Up 機能幻想「委員会」 作成: 2016-04-04
更新: 2016-04-04


    原発に関して,「委員会」がいろいろつくられてきた。

    一般に,「委員会」はつぎのいずれかである:
      • 出来レース
      • ガス抜き
    特に,「委員会」は,《智恵を出し合って問題を解決する・何かよいものをつくる》というものではない。

    ひとは,「委員会」を《智恵を出し合って問題を解決する・何かよいものをつくる》をするもののように思う──騙される。
    これは,「委員会」の機能幻想である。


    国策は,「委員会の報告書」で合理化される。
    国策を立てるときは,これを合理化するための委員会を立ち上げる。
    この委員会は,出来レースである。
    そこで,委員の選択,とりわけ議長の選択が重要なものになる。

    出来レースタイプの委員会の場合,委員の数は多めなのがよい。
    「公平」感が出てくる。
    そして,委員一人の意見を平均5分で一回りさせるだけで,会議の予定時間を消化できる。 ──これは,委員に発言の無力を知らせる効果もある。

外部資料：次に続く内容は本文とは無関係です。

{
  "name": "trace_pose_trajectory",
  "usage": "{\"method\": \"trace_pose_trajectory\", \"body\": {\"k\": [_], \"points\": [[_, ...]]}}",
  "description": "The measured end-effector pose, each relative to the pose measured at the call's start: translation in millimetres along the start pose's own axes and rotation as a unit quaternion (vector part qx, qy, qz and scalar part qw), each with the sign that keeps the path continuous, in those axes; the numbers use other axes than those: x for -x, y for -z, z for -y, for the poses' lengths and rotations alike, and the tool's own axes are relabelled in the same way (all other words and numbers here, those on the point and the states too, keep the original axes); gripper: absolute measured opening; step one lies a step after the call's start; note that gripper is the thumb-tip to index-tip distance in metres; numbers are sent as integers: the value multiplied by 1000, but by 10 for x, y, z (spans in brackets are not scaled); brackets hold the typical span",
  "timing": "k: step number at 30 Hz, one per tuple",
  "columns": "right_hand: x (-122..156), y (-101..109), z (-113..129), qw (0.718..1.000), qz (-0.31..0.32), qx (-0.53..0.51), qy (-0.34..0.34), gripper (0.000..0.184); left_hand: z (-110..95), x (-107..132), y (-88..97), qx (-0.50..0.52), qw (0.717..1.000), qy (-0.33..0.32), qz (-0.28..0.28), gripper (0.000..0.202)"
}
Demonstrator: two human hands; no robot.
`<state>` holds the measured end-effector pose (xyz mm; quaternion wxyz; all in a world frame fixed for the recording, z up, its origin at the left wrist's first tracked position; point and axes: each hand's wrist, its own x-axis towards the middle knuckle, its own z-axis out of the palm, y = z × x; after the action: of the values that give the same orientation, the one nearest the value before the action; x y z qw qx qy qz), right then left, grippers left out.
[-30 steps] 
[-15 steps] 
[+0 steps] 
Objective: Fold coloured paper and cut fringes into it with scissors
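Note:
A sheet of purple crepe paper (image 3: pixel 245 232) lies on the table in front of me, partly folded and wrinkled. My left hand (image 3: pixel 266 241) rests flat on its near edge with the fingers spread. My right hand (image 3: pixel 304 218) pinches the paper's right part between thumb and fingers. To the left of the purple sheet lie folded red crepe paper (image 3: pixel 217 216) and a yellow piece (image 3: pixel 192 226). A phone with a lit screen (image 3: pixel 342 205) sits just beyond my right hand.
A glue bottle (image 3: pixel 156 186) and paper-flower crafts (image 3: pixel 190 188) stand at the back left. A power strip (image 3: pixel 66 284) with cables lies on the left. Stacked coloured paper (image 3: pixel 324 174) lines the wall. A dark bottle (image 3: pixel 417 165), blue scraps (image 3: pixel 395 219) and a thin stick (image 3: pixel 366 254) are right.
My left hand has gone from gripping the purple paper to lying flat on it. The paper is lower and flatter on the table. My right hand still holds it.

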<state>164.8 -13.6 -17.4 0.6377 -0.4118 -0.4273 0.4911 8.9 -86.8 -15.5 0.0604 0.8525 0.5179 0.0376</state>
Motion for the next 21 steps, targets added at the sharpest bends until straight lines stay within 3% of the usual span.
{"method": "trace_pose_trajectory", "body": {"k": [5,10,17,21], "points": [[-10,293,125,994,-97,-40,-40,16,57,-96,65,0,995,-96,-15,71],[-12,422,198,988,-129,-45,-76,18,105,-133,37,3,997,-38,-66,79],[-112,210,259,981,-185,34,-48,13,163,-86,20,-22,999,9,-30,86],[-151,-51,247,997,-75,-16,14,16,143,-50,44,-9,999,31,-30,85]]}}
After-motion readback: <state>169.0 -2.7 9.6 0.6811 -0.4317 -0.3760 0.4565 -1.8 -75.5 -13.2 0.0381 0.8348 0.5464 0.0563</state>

    事務方が議事進行次第を作成し,議長は自分の役割としてこれを実行する。
    会議の成果は,開催の事実と議事録である。
    委員会の意味は,開催回数と報告書である。
    開催回数の意味は,「十分議論した」である。
    報告書は,最初から方向性が決まっている。
    実際,この方向性が実現されるように,委員の人選を行ったわけである。
    報告書をしたためるのも,もちろん事務方である。


    委員会のこの実態に対し「がっかり」の思いをもつのは,了見違いである。
    委員会とは,もともとこういうものなのである。
    これが委員会の機能である。

    「雑多に集まって個々の意見を言い合う」は,「委員会」ではない。
    「雑多に集まって個々の意見を言い合う」は,「智恵を出し合って何かよいものをつくる」にもならない。
    「朝まで生テレビ」というTV番組があるが,「雑多に集まって個々の意見を言い合う」は,あれになる。

    「報告書」という作業課題を持たない委員会は,何物でもない。
    原発関係ではいろいろ「委員会」がつくられているが,それらは「出来レース」か,それとも「何物でもない」の類か,である。
    「出来レース」の委員会に対し「がっかり」の思いをもつのが了見違いであるのと同様,「何物でもない」の類の委員会に対し「がっかり」の思いをもつのも,了見違いである。
    ここは,「是非も無し」と見るところである。